__REQUIRED ACTION__
Your task is to transcribe the material that follows, line by line and exactly.

__DATASET EXCERPT__
----------------

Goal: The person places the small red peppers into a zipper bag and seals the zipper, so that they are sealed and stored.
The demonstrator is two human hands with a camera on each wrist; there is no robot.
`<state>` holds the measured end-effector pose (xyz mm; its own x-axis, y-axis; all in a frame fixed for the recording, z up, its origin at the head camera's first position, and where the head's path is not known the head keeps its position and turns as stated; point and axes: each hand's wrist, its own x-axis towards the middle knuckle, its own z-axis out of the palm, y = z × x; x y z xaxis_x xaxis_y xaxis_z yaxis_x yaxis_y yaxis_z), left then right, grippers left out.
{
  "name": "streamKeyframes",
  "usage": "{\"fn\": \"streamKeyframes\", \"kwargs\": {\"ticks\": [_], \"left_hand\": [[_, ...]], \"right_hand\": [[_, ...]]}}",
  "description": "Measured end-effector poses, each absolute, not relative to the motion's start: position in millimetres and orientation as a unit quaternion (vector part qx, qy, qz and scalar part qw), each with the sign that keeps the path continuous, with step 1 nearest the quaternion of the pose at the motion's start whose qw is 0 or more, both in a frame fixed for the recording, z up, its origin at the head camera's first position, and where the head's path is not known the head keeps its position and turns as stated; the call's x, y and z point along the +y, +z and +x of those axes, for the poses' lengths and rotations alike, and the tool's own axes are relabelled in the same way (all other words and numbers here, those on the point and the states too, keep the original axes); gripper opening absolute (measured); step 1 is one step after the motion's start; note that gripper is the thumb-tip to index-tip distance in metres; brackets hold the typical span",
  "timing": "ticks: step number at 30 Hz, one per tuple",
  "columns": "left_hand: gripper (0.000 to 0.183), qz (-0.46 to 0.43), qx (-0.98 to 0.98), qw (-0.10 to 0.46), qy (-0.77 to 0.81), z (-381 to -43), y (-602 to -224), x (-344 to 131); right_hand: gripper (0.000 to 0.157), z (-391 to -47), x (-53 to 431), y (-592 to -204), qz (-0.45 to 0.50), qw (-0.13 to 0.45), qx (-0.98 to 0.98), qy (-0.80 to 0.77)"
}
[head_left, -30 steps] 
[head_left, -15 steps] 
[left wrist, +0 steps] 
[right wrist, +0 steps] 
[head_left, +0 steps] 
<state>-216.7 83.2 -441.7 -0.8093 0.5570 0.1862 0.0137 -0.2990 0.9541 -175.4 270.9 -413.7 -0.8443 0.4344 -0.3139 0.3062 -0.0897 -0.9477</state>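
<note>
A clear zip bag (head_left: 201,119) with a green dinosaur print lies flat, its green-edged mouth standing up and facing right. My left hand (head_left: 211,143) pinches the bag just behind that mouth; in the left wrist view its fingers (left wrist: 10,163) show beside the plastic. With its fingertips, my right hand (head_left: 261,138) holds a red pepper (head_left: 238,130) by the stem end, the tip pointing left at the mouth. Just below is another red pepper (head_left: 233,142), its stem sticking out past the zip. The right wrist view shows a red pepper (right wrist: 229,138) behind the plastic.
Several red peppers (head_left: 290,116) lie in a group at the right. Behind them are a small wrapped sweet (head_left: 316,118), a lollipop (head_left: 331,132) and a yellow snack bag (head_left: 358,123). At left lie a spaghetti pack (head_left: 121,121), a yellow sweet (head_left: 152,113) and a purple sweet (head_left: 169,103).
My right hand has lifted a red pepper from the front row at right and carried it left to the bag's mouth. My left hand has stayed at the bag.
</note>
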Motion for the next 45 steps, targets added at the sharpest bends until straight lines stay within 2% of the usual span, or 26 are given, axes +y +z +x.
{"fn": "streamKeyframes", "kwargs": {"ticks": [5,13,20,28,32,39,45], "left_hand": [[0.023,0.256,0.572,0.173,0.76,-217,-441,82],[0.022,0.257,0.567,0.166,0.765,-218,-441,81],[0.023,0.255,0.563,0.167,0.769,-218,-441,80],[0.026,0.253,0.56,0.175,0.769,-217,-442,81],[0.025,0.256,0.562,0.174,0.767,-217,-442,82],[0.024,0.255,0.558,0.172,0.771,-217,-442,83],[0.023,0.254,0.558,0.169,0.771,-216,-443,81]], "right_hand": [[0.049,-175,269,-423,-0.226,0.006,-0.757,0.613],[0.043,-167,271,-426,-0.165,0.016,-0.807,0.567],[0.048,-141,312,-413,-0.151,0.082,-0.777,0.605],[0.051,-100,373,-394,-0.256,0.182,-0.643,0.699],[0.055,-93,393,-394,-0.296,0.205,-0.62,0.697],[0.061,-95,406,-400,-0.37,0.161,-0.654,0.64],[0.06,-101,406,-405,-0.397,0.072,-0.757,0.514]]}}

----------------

__RESPONSE__
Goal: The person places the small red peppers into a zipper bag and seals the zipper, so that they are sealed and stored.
The demonstrator is two human hands with a camera on each wrist; there is no robot.
`<state>` holds the measured end-effector pose (xyz mm; its own x-axis, y-axis; all in a frame fixed for the recording, z up, its origin at the head camera's first position, and where the head's path is not known the head keeps its position and turns as stated; point and axes: each hand's wrist, its own x-axis towards the middle knuckle, its own z-axis out of the palm, y = z × x; x y z xaxis_x xaxis_y xaxis_z yaxis_x yaxis_y yaxis_z), left then right, grippers left out.
{
  "name": "streamKeyframes",
  "usage": "{\"fn\": \"streamKeyframes\", \"kwargs\": {\"ticks\": [_], \"left_hand\": [[_, ...]], \"right_hand\": [[_, ...]]}}",
  "description": "Measured end-effector poses, each absolute, not relative to the motion's start: position in millimetres and orientation as a unit quaternion (vector part qx, qy, qz and scalar part qw), each with the sign that keeps the path continuous, with step 1 nearest the quaternion of the pose at the motion's start whose qw is 0 or more, both in a frame fixed for the recording, z up, its origin at the head camera's first position, and where the head's path is not known the head keeps its position and turns as stated; the call's x, y and z point along the +y, +z and +x of those axes, for the poses' lengths and rotations alike, and the tool's own axes are relabelled in the same way (all other words and numbers here, those on the point and the states too, keep the original axes); gripper opening absolute (measured); step 1 is one step after the motion's start; note that gripper is the thumb-tip to index-tip distance in metres; brackets hold the typical span",
  "timing": "ticks: step number at 30 Hz, one per tuple",
  "columns": "left_hand: gripper (0.000 to 0.183), qz (-0.46 to 0.43), qx (-0.98 to 0.98), qw (-0.10 to 0.46), qy (-0.77 to 0.81), z (-381 to -43), y (-602 to -224), x (-344 to 131); right_hand: gripper (0.000 to 0.157), z (-391 to -47), x (-53 to 431), y (-592 to -204), qz (-0.45 to 0.50), qw (-0.13 to 0.45), qx (-0.98 to 0.98), qy (-0.80 to 0.77)"
}
[head_left, -30 steps] 
[head_left, -15 steps] 
[left wrist, +0 steps] 
[right wrist, +0 steps] 
[head_left, +0 steps] 
<state>-216.7 83.2 -441.7 -0.8093 0.5570 0.1862 0.0137 -0.2990 0.9541 -175.4 270.9 -413.7 -0.8443 0.4344 -0.3139 0.3062 -0.0897 -0.9477</state>
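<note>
A clear zip bag (head_left: 201,119) with a green dinosaur print lies flat, its green-edged mouth standing up and facing right. My left hand (head_left: 211,143) pinches the bag just behind that mouth; in the left wrist view its fingers (left wrist: 10,163) show beside the plastic. With its fingertips, my right hand (head_left: 261,138) holds a red pepper (head_left: 238,130) by the stem end, the tip pointing left at the mouth. Just below is another red pepper (head_left: 233,142), its stem sticking out past the zip. The right wrist view shows a red pepper (right wrist: 229,138) behind the plastic.
Several red peppers (head_left: 290,116) lie in a group at the right. Behind them are a small wrapped sweet (head_left: 316,118), a lollipop (head_left: 331,132) and a yellow snack bag (head_left: 358,123). At left lie a spaghetti pack (head_left: 121,121), a yellow sweet (head_left: 152,113) and a purple sweet (head_left: 169,103).
My right hand has lifted a red pepper from the front row at right and carried it left to the bag's mouth. My left hand has stayed at the bag.
</note>
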Motion for the next 45 steps, targets added at the sharpest bends until straight lines stay within 2% of the usual span, or 26 are given, axes +y +z +x.
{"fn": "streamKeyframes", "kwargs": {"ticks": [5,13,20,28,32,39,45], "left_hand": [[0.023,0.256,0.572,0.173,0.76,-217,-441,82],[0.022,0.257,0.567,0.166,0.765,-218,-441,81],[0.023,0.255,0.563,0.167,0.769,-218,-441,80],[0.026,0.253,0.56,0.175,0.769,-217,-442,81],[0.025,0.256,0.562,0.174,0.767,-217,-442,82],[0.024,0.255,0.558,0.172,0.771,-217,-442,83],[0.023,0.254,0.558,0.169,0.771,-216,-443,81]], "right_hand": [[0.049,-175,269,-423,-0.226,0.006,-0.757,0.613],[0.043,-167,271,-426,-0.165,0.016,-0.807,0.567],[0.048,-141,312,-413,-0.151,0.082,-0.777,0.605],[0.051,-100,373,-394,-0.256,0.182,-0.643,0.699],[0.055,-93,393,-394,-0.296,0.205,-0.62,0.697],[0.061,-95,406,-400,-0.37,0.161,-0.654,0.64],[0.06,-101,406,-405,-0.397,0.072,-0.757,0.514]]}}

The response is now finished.